Wednesday, January 28, 2009

Lambic ~ Cantillion Iris

We tried this just before we started Wine Tasting. Since neither of us drink wine, we thought we'd practice on beer. Something Jon knows very well and I've been getting more experienced with.

I don't really like beer. I do like the fruity lambics... Lindemans Framboise is my favorite. It's completely unbeer-like.

Since in PA there are so many rules & regulations regarding alcohol sales, when you do find cool beers, they cost a fortune. At least WAY more than in MA, which is how I view them. So every time I go visit my family in MA, I come back with few single beers, that I think Jon will like. Even though I don't like beer, I'm pretty good at picking them out, just from hanging out with him.

Jon pulled out a Lambic that I picked up for him last time I was in MA. It was a 2005 Cantillon Iris. It was just a straight up lambic. I had never tried one before. (How different can it be from Framboise?) But the shelf tag went on and on about it being an award winning Lambic... so into the cart it went.

This is from the importer:
Iris is made in the style of lambic – fermented by wild yeasts and aged in oak wine casks at the brewery – but with a couple of big differences. First, it is made entirely from malted barley, whereas traditional lambic uses one third unmalted wheat. In addition, the brewery has used fresh Hallertau hops in the boil and for dry-hopping the Iris. (Traditional lambic calls for hops that have been aged for several years, which impart virtually no hop flavor to the finished product.)

Iris is a rare and unusual treat to thrill the connoisseur of traditional Belgian beers – absolutely, utterly unique.

From the brewer:
The Cantillon brewery is closely linked to Brussels, a city which has the iris as its symbol. As the name indicates, the "marsh iris" is a plant growing in humid areas. The historical center of Brussels is built on swamps where this flower used to grow abundantly.

Artist : Julie Van Roy, 1998

In 1998, the Brussels Museum of the Gueuze celebrated its 20th anniversary. The Cantillon brewery decided to make a new spontaneous fermentation beer for this occasion, named after this symbolic flower.

It is a completely original beer which, contrary to the other products of the Brewery, is not brewed with 35% of wheat. The Iris, which is only made with malt of the pale ale type (giving a more amber colour to the beer) conserves the typical flavour of the spontaneous fermentation, the complex aromas and the vinous taste.

The hopping is different too. Lambic is made with 100% dried hops, for the Iris we use 50% of dried hops and 50% of fresh hops. The latter cause a superb acidity, the former, due to their tannins, enable to conserve the beer while preserving all its qualities.

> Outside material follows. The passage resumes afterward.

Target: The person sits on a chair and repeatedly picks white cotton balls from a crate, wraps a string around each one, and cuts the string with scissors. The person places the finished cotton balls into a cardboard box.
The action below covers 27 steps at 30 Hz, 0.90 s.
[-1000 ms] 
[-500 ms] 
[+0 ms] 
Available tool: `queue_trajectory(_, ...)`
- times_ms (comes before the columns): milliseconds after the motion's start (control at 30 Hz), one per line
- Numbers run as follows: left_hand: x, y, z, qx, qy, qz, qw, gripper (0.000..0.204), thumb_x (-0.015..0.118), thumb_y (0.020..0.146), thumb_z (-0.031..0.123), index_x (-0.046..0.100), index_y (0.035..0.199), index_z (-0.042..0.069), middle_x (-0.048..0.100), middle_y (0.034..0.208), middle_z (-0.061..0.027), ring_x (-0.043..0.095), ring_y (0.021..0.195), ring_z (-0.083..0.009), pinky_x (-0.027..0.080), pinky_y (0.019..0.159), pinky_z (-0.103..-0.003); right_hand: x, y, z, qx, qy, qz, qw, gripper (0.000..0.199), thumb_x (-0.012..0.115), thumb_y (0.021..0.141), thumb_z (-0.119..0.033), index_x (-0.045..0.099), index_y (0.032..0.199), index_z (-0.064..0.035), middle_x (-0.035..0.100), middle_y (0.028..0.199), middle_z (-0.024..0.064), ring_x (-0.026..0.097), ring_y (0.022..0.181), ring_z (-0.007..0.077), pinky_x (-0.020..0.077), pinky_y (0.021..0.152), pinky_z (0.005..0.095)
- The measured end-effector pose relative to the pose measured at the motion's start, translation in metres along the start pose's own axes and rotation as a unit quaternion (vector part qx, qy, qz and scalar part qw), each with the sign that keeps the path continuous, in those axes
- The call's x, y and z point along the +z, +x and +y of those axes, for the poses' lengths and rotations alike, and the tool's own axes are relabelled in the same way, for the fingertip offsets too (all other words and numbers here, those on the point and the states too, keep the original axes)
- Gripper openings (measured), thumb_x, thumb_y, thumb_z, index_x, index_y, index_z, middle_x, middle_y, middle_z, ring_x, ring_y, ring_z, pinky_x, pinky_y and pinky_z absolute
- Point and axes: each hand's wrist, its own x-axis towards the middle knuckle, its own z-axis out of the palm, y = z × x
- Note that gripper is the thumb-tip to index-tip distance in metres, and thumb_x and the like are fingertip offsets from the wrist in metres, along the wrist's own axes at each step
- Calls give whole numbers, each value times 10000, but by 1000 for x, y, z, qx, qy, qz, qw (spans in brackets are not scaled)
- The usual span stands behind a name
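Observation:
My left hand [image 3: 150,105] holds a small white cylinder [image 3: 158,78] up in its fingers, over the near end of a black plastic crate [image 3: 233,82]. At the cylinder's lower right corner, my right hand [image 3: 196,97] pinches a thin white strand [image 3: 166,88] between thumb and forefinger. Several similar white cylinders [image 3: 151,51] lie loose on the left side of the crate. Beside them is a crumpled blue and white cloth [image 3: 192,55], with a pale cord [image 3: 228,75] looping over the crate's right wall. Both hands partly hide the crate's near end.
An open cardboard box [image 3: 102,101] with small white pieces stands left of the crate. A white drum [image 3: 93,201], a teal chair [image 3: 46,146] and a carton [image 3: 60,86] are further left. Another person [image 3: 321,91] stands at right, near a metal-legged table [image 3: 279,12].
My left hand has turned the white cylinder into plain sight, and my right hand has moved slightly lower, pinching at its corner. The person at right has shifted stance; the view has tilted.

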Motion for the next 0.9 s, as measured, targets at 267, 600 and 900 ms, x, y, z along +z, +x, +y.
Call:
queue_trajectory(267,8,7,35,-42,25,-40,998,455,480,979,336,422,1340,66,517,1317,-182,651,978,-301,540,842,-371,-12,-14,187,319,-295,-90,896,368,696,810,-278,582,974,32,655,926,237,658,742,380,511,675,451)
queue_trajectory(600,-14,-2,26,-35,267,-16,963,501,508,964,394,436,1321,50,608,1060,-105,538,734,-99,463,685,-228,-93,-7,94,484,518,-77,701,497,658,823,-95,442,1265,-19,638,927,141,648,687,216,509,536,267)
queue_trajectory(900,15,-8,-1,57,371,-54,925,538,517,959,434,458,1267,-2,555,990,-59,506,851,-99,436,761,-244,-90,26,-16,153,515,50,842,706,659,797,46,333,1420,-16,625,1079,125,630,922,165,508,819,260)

After two years in the barrel, the Iris undergoes a second fresh hopping two weeks before the bottling. A linen bag, filled with hops, is soaked in the beer for two weeks. This technique, called "cold hopping", gives the beer a more intense savour and makes the smell and the taste more bitter.

Iris is brewed only once every season and all the beers come from the same brewing. This is why the beer is dated. The second fermentation is obtained by adding liquor.

Although it is a spontaneous fermentation beer, the Iris is very different from the Lambic. The amber colour and the bitter and slightly caramelized taste make it a complex beer.

Sounds good doesn't it?



My review:
Color ~ Dark amber/orangy color - pretty =)
Head ~ small nice light head
Lacing ~ a bit of lacing on the glass
Smell ~ ummm smells like beer (I say that to Jon all the time!) Ok... but after really smelling it... it's pretty funky... and a little citrusy and maybe a little spicy...
Flavor ~ Usually I say, tastes like beer... but not this time. I have to say, this lambic instantly and completely assaulted my mouth. The first flavors/tastes were overwhelmingly sour vinegary bitter orange. I couldn't get past that. I swallowed it and it immediately felt like someone punched me in the stomach. Also, my tongue felt very pruned.

I thought, crap... I got a bad bottle... we went upstairs to read reviews online....

You can read reviews here.

I guess it's supposed to be funky... stinky cheese rind, wet dog, funky barnyard, dirty socks... those are actual (good??) reviews! (why do people really want to drink this???)

So Jon & I were busy trying to name all of the funky flavors in this bitter nasty brew. The next day, I realized that he'd never actually said if liked it. He likes things that I find completely revolting, so I really had no idea.

He said that he didn't like it. It was a challenge to drink or to find any redeeming qualities about it.

So there you have it! If you like SOUR, bitter, funky barnyard in your brew, this Lambic is for you!


Maria said...

Great review!

Bob said...

Hm, well I'm all set with a damp barnyard in my mouth. Great review though. ;)

Tangled Noodle said...

I think I'll stick to Lindeman's (Peche/Peach is my favorite)! Thanks for sacrificing your tastebuds for this review!

Spryte said...

It was funny, I was reading all of your comments to Jon and at the same time we both said how awful that was!